A molecular look at the mechanisms behind pigmentation variation

A new collaborative study offers a better understanding of genes and variants responsible for skin color, providing insights into human evolution and local adaptation.

Two men sitting and smiling for a photgraph
PIK Professor Sarah Tishkoff led a collaborative team of researchers who have discovered key insights into the molecular basis of skin color differences among Africans. “There’s so much genetic diversity in African populations, but they’ve also been historically underrepresented in studies,” Tishkoff says. “Our findings offer more information on these populations and paint a clearer picture of human evolution.” (Image: Courtesy of Sarah Tishkoff and Alessia Ranciaro)

Researchers from the University of Pennsylvania have discovered key insights into the molecular basis of skin color variations among African populations.
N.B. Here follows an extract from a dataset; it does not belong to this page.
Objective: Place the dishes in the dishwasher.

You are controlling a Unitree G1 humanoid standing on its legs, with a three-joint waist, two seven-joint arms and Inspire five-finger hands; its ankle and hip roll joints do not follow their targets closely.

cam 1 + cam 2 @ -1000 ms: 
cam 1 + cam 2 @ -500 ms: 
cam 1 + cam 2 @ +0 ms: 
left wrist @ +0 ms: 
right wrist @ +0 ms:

Their findings, published in Nature Genetics, broaden the understanding of human evolution and the genetics underpinning contemporary human skin color diversity.

“Despite the abundant genetic diversity within African populations, they have been historically underrepresented in genetic studies,” says senior author Sarah Tishkoff, a Penn Integrates Knowledge University Professor with appointments in the Perelman School of Medicine and School of Arts & Sciences. “Our findings offer novel information about the genetic basis and evolutionary history of skin color diversity, contributing to a clearer depiction of human evolution.”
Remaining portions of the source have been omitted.